Best-selling author DAVID MARK lays bare the bleak origins of his latest novel, DARKNESS FALLS.
Many years ago, in the midst of one of my bleaker depressive bouts, I took myself off on a walk to the Humber Bridge. I lived a couple of miles away and the forested area nearby was a favourite haunt of mine – a place to sit in the dark and the cold and drink whisky from a hip flask and smoke cigarettes until my ears tingled.
Those familiar with suicidal ideation will be aware that the Humber Bridge is something of a magnet for those who like to see how close they can stand to the edge of their sanity without toppling into the darkness. I wasn’t trying to do anything final, but, well, maybe there was no harm in teetering for a while. This was one of those nights. I was 26 or 27, I think. The baby hadn’t come along yet but she wasn’t far off. I wasn’t ready for any of it. I’d been desperately happy to learn I was going to be a dad, but that feeling died away as soon as I started questioning what precisely I could offer a child. I wasn’t any of the things I wanted to be. I was a failure. I was a journalist instead of an author. I owned a house but it didn’t really feel like home and had just traded in a car I loved for a people-carrier ahead of the arrival of the nipper. I was married, but she didn’t look at me with awe in her eyes, and given where I was at in my mind at that time, anything less than absolute wonderment may as well have been outright apathy. I’d tried writing a couple of books but nobody was interested. My poetry was so bleak it could have been written using the oozings from an adder’s bile duct. I was drinking too much. I was looking for dangerous situations to put myself in. I was picking fights and telling people where they were going wrong in life. And now I was supposed to teach somebody else how to live. I was supposed to provide and nurture and stick it out for however many decades it was going to take for my offspring to be emotionally robust enough to deal with my abandonment.
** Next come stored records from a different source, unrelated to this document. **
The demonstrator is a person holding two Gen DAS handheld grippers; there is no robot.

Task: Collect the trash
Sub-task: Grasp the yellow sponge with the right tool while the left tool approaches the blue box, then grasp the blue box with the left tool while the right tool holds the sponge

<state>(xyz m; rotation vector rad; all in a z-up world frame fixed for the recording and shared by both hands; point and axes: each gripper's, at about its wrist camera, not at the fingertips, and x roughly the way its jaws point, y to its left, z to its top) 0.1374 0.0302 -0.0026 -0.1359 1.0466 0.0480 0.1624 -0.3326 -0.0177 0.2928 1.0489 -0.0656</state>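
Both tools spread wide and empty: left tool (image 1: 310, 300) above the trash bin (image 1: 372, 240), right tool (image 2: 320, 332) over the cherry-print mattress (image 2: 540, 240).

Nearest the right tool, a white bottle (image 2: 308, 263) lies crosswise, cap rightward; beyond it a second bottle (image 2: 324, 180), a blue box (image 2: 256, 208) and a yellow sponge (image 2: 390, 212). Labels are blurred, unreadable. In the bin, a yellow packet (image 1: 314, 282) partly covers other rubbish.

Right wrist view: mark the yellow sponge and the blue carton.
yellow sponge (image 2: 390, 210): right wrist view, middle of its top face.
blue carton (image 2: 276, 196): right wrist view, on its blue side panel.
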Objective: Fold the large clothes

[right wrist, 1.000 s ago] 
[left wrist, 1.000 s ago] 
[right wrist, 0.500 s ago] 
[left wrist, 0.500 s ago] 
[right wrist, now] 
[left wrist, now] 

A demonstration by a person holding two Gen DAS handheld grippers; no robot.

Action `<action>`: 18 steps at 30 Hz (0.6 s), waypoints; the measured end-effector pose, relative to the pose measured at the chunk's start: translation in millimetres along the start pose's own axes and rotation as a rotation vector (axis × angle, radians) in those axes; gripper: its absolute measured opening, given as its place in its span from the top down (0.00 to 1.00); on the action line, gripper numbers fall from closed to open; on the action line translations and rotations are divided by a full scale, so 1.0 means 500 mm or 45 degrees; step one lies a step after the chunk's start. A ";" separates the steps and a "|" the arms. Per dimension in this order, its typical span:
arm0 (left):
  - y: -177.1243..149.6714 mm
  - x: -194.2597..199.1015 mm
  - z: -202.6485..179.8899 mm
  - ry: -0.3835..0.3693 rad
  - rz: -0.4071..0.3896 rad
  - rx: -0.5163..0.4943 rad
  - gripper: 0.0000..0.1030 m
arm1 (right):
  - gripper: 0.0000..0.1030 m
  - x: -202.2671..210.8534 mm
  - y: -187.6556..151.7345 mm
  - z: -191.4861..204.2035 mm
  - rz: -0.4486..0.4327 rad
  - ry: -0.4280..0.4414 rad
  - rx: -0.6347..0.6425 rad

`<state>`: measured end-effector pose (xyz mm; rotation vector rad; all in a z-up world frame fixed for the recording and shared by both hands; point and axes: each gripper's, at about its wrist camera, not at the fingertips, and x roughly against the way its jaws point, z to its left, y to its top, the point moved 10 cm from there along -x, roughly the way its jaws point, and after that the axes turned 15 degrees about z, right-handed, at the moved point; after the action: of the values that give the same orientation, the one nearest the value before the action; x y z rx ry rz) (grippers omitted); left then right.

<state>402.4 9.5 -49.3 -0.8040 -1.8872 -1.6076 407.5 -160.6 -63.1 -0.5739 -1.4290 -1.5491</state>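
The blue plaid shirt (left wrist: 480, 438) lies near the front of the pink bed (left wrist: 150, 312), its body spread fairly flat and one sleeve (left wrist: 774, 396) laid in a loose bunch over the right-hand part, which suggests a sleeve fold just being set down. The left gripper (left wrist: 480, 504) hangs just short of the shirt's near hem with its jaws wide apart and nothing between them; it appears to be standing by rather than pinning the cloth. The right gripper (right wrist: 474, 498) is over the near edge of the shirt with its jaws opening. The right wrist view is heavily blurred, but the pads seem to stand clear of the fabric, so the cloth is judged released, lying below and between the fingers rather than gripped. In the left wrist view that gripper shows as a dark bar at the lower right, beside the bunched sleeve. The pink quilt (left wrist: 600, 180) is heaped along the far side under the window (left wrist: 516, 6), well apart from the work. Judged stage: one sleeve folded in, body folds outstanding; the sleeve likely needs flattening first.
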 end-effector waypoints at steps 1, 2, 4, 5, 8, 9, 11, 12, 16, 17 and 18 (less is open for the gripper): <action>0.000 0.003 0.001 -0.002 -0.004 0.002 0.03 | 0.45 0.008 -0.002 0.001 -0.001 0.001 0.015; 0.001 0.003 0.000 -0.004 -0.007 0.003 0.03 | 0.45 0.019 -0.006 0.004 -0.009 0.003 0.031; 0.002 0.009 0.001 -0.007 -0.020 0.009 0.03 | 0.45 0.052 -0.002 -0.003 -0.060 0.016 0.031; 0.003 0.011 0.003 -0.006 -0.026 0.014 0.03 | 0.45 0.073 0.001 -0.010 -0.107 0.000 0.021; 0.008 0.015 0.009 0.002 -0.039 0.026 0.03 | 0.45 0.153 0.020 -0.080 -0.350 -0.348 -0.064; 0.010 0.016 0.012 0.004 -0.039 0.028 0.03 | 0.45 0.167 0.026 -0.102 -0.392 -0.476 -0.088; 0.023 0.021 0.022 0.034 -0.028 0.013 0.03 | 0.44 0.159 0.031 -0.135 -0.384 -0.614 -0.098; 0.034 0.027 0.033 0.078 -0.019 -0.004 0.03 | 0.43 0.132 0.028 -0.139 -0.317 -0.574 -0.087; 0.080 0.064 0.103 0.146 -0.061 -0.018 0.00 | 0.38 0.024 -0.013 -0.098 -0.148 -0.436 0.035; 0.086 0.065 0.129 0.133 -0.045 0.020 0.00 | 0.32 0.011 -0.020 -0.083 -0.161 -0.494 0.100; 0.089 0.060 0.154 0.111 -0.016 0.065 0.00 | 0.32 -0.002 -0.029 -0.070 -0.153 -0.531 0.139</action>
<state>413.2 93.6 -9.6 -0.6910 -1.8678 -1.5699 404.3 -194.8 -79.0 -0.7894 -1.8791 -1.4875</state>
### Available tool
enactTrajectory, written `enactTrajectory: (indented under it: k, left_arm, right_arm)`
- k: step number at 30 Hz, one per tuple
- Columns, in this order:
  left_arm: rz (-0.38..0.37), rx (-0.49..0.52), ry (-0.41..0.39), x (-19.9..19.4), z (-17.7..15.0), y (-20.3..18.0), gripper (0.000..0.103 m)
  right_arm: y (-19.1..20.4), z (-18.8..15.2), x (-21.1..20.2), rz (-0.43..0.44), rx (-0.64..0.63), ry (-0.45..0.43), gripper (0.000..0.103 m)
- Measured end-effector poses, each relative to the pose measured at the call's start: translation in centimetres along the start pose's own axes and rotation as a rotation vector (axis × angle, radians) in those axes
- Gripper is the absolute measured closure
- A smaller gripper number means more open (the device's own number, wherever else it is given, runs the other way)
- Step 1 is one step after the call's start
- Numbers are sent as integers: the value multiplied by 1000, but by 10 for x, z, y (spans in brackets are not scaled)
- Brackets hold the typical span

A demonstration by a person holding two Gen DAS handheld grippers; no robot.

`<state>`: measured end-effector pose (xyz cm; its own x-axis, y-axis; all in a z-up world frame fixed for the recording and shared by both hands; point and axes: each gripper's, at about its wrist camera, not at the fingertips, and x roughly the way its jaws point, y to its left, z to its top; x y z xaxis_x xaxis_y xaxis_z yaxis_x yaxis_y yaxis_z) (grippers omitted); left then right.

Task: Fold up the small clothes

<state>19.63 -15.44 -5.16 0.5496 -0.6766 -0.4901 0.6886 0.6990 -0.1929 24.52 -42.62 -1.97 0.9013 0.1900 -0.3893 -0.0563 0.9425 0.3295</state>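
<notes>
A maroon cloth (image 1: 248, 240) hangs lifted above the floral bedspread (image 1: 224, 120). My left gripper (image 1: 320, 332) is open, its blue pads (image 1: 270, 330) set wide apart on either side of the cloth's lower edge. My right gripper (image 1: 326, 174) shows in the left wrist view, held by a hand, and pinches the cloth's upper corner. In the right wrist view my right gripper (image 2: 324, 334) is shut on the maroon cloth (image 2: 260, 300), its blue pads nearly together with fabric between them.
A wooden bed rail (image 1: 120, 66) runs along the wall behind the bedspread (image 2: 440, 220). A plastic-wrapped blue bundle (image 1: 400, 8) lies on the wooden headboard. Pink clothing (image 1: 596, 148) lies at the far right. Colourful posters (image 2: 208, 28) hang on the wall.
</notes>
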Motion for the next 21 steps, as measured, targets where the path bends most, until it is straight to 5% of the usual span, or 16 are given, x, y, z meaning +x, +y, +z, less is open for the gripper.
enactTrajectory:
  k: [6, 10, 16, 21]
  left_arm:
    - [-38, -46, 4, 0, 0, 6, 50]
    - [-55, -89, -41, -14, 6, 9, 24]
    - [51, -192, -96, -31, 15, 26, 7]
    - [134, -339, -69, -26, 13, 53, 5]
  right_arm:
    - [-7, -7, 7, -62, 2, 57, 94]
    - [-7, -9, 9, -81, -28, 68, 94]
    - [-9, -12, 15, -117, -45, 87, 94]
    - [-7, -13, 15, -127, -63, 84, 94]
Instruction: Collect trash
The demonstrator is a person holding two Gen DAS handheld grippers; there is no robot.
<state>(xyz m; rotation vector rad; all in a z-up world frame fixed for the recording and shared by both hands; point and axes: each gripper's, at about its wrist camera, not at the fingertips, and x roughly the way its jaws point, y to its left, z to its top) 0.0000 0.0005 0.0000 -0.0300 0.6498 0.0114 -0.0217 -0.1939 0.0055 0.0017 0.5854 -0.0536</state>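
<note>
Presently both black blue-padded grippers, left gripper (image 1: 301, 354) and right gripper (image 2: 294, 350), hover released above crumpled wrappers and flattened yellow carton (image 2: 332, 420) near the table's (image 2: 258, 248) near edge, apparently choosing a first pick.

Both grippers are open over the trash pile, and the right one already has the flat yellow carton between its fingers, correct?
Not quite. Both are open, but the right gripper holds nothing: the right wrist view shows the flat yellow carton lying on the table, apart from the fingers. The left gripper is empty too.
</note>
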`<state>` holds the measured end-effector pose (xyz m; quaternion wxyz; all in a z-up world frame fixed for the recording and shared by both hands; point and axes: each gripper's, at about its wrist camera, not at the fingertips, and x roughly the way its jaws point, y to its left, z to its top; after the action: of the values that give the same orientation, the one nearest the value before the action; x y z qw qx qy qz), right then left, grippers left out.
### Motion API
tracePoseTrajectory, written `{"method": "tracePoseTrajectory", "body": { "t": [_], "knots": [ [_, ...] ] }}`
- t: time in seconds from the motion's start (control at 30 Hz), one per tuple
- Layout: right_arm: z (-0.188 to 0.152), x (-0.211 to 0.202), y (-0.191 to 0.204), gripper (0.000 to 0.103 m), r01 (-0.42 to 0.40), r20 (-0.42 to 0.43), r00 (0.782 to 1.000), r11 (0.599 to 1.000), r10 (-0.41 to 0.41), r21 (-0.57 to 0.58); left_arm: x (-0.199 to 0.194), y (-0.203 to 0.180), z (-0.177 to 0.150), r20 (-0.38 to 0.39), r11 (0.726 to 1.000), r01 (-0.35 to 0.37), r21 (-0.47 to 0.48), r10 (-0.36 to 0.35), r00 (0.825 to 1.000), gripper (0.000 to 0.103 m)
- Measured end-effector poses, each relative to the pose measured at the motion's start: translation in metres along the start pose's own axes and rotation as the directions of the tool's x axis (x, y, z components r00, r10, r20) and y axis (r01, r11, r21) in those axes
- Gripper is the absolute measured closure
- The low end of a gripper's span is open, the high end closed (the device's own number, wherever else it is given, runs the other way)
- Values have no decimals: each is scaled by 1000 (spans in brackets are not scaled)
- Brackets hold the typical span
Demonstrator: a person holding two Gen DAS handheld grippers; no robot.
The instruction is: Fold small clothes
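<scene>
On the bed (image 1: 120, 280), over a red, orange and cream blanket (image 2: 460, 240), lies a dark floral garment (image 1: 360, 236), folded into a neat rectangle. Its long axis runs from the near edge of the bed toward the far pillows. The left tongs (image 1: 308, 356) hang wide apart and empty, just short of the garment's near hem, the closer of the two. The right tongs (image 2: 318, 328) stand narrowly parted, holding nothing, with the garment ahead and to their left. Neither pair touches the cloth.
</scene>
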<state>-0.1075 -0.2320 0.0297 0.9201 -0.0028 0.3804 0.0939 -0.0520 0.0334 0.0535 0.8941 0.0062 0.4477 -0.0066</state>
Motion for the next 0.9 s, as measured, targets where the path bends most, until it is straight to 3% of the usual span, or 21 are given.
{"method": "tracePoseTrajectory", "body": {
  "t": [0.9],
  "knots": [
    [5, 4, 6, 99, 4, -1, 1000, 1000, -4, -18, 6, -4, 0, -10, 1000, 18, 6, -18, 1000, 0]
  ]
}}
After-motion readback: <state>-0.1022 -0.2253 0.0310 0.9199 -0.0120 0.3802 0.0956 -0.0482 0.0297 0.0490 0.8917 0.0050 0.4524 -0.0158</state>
So, the Humber Bridge. I wasn’t going there to do anything drastic. I was just, sort of, going there. I was going to amble about in the woods in the dead of night. Scare myself into valuing life. I was going to see if I could make my heart beat hard enough to actually feel it.
The idea came as I was passing the road that led to my mate’s house. I was ten minutes from the bridge, or a couple of minutes from his house. It wasn’t a thunderbolt moment – just a little flash of an idea.
What would a suicidal person do if they were attacked by a killer?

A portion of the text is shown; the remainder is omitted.